_Work request_
Pictures must not appear; the answer is exactly the lines from the one that holds "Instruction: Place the" through the end of the material.

_Data_
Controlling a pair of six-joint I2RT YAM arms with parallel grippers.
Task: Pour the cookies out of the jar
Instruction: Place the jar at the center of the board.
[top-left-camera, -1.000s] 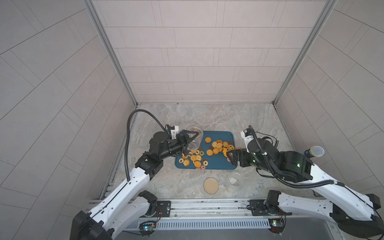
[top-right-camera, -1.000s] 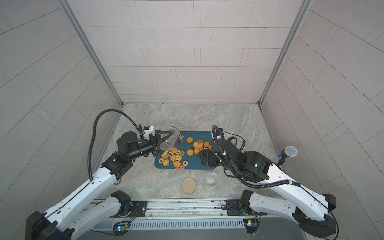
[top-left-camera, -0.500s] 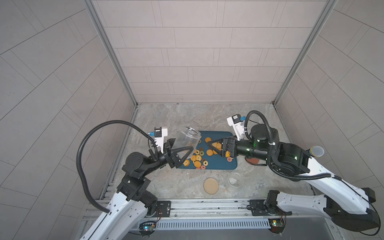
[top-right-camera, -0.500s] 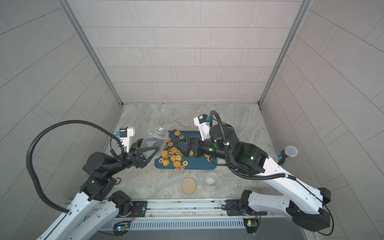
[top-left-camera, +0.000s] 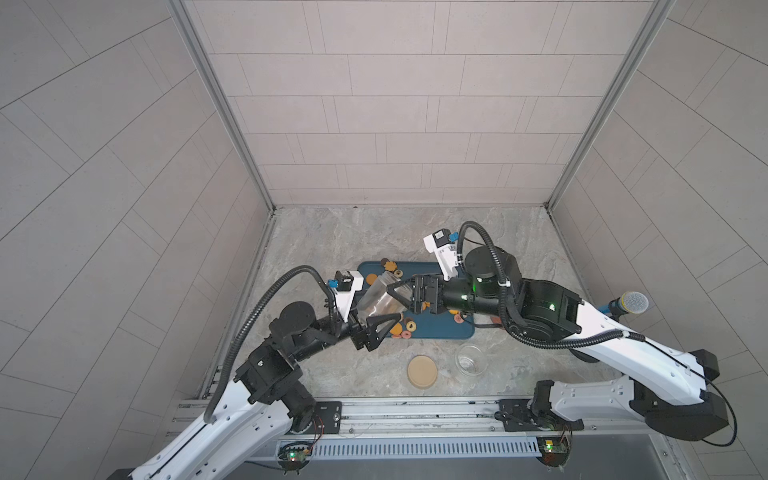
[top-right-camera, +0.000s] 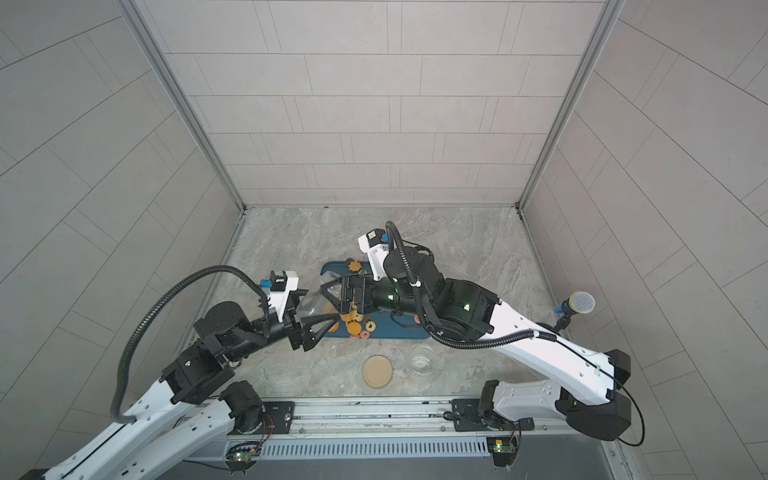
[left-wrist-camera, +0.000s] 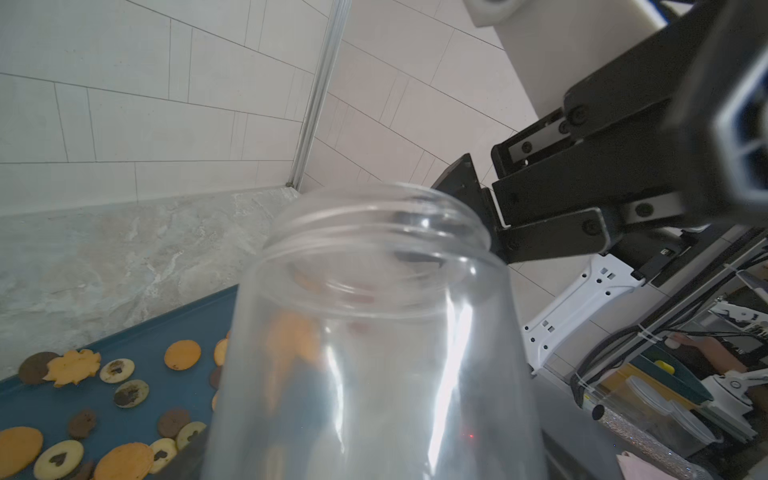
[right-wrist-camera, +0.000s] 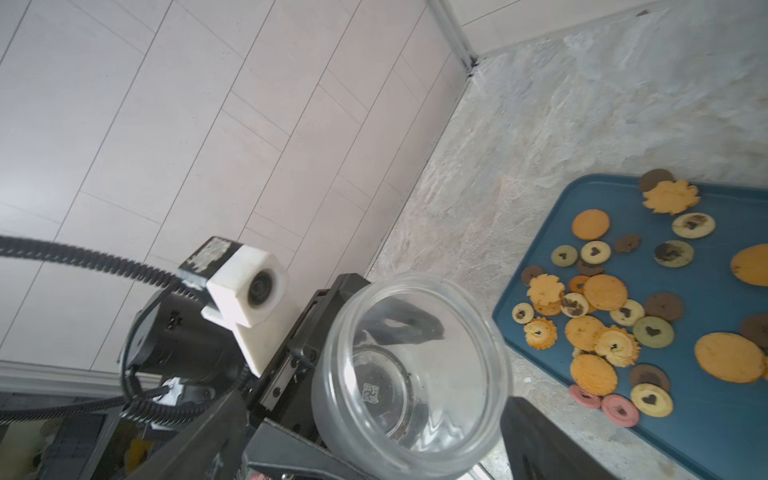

_Task response_
Instruction: Place the jar at the center of the board.
[top-left-camera, -1.000s] 
[top-right-camera, -1.000s] 
[top-left-camera, -0.500s] 
[top-right-camera, -0.500s] 
[top-left-camera, +0.000s] 
[top-right-camera, +0.000s] 
[left-wrist-camera, +0.000s] 
[right-wrist-camera, +0.000s] 

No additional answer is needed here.